David Fuller
I can’t remember a time when I didn’t love “Soul Music”. My parents did not approve of the race records of the 1950’s (too much sex and drinking). That’s why I couldn’t get enough of them. It sounded like people were having fun!
So I made a deal with them: if I didn’t complain about going to church on Sunday, I could listen to any station I wanted to in the car ride going home. I immediately turned on WPAL and turned on! It was heaven. I knew that I had to start performing the music I loved.
I began playing in a band almost the same day as I began to play. I started out, just like everybody else, playing in my parent’s garage for the neighborhood kids and then quickly moved on to teen dances like Daniel’s Den at Alhambra Hall in Mt. Pleasant and church socials. When I was sixteen, I began to play in the downtown nightclubs. I told my Mother that I was going to a friend’s to study. That ended my church going days. That was around 1965-66, and, back then, you were taking your life in your hands to be down on Market Street after dark.
I wrote my first song at that time. It was an instrumental called “The Blues Cocktail”. I remember the thrill of seeing people dance to my song.
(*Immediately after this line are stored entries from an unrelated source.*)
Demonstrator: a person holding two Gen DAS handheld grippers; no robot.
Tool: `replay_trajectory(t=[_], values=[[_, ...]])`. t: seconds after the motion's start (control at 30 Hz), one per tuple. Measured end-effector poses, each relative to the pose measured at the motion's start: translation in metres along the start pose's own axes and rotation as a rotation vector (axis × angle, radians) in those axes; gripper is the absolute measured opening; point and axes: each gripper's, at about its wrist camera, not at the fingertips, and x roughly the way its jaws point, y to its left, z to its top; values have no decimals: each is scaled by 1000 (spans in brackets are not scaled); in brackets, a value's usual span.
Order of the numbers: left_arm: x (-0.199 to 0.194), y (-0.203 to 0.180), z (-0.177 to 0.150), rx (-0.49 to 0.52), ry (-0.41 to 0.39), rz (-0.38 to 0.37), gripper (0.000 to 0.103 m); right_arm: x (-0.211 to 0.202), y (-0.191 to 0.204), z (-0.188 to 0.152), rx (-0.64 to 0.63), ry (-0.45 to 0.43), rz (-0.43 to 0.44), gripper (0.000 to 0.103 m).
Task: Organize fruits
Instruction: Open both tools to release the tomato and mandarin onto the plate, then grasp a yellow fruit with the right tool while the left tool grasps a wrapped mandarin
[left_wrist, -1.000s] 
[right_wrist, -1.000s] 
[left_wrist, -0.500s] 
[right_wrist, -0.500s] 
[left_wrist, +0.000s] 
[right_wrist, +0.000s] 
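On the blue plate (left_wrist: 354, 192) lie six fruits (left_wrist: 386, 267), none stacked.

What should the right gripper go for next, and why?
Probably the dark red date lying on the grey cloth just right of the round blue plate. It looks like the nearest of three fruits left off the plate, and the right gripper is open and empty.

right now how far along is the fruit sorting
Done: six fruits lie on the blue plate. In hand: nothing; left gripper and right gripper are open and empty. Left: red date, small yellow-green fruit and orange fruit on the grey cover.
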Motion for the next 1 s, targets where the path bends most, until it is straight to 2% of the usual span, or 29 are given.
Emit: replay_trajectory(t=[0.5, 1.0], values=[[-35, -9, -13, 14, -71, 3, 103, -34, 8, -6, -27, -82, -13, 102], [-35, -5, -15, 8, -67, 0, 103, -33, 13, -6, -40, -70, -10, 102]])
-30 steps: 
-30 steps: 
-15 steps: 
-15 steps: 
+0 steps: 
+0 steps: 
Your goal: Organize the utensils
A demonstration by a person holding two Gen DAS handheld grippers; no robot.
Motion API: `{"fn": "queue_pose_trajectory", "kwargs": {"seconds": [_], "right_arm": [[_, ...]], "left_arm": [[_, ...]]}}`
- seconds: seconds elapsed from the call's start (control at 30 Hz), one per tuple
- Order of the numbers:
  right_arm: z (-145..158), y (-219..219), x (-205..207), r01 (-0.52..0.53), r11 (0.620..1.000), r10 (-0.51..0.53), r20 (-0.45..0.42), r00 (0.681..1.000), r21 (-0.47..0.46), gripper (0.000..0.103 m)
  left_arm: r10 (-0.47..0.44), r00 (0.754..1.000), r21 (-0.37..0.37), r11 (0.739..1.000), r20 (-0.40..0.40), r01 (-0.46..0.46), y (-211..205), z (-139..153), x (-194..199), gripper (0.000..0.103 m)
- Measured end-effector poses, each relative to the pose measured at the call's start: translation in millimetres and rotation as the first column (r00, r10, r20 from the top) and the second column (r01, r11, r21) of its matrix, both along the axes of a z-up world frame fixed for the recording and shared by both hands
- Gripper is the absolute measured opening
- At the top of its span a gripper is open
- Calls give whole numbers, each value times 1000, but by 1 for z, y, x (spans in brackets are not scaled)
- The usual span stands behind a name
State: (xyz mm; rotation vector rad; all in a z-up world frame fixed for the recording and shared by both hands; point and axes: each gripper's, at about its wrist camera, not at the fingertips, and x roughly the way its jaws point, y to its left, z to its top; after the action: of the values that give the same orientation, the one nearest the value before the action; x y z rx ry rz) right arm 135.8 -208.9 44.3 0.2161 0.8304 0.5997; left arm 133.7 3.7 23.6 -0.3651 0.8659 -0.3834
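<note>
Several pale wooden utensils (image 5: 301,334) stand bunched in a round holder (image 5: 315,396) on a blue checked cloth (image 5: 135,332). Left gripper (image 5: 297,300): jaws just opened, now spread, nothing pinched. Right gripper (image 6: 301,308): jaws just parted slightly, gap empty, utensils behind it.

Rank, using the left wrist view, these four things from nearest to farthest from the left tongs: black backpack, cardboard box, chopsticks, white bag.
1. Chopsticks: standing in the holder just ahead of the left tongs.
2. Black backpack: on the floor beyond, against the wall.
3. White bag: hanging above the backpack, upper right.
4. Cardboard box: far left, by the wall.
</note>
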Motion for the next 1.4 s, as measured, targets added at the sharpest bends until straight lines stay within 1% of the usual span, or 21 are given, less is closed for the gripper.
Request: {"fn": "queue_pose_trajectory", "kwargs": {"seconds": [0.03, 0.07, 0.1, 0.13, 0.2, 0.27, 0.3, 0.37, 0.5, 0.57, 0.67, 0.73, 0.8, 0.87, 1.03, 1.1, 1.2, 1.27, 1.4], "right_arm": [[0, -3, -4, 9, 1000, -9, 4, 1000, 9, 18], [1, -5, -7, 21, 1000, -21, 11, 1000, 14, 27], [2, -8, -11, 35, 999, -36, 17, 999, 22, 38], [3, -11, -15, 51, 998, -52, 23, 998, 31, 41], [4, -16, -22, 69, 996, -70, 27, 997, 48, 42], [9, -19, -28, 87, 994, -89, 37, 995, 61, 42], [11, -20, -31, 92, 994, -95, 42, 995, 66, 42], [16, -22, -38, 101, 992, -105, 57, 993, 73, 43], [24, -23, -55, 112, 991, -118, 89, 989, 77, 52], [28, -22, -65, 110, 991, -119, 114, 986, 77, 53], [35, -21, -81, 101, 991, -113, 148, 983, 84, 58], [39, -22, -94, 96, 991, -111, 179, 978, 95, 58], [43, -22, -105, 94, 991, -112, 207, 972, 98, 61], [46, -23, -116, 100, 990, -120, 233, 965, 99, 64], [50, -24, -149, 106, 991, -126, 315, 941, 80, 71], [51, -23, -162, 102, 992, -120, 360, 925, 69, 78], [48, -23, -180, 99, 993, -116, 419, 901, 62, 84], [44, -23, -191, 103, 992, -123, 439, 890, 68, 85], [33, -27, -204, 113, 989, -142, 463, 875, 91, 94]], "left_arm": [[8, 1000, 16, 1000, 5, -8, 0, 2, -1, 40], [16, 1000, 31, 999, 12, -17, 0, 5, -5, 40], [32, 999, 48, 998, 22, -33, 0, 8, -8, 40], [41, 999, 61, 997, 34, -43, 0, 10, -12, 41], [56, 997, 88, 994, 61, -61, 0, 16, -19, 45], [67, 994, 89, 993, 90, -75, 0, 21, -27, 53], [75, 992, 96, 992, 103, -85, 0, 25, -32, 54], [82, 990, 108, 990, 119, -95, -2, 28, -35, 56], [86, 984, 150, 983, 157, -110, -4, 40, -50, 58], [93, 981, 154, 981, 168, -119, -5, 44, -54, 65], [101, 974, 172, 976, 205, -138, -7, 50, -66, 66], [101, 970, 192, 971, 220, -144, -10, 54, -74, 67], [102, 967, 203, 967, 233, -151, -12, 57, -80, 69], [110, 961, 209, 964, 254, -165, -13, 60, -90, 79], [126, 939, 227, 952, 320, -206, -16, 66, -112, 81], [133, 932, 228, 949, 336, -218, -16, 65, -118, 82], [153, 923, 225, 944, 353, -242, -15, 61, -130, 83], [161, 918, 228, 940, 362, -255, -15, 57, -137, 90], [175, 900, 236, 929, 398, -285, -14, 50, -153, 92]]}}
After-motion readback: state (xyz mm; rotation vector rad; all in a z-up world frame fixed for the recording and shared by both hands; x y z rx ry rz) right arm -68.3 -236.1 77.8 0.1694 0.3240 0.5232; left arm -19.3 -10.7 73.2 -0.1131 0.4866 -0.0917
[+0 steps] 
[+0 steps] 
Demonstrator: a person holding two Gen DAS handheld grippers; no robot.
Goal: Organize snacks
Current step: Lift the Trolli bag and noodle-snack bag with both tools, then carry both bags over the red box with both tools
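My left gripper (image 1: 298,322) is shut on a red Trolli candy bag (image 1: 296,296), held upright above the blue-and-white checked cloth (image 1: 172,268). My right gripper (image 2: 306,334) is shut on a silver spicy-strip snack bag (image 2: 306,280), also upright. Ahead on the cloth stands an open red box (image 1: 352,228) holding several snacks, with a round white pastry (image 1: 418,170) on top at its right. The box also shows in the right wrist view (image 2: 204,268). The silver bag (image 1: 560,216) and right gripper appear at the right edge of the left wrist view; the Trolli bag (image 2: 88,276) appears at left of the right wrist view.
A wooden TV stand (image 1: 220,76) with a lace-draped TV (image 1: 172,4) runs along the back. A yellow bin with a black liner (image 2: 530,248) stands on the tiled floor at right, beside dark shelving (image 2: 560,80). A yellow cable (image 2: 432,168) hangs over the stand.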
At College, I played in a band called “Lion”. Woody Windham, the top Columbia DJ at the time, was our manager and helped us sign a record deal with Mainstream Records in 1970 and we recorded down at Criteria Studios in Miami, Fla. Big Brother & the Holding Company with Janis Joplin and the Amboy Dukes with Ted Nugent were, both, on that label at that time. We had a small regional hit “In My Youth” which got some airplay in the Carolinas. Beach Club promotions was in its infancy and again with Woody’s help, we signed with Cecil Corbett and played a number of big concerts with top national acts.
That band finally broke up and I moved to Atlanta, GA in the mid-1970’s. There I was able to play with some outstanding musicians from all other the South and learned a great deal about music and studio work. I returned to Columbia near the end of that decade and played with another terrific group of musicians: Frank Smoak, Tommy “T-bird” Toglio, and Warren Moise, who later wrote the beach music classic, “Ocean Boulevard” for the Band of Oz. Warren would later play keyboards with The Chairman of the Board (that’s his piano lick on “Carolina Girls”) while attending Law School. Through the years, I have found it to very convenient to have a best friend who is also a lawyer.
After giving my career one more try in Atlanta, it became clear that musical success was not going to happen for me. So I moved back to Charleston and got a real job in the Broadcast business where I continue to work. I have been employed at WCIV-TV 4 in Charleston for the past 23 years.
In 1988, I joined “The Rivieras”, who had been the top band in Charleston since the early 1960’s. That band became “The East Coast Party Band” which I am very proud to say just celebrated our 17th anniversary with five of the original eight members still playing in the band.
I love playing with the “Party Band” and I must admit that after performing for 34 years, I still get just as big a kick out of playing as I did way back in the day playing in my parent’s garage.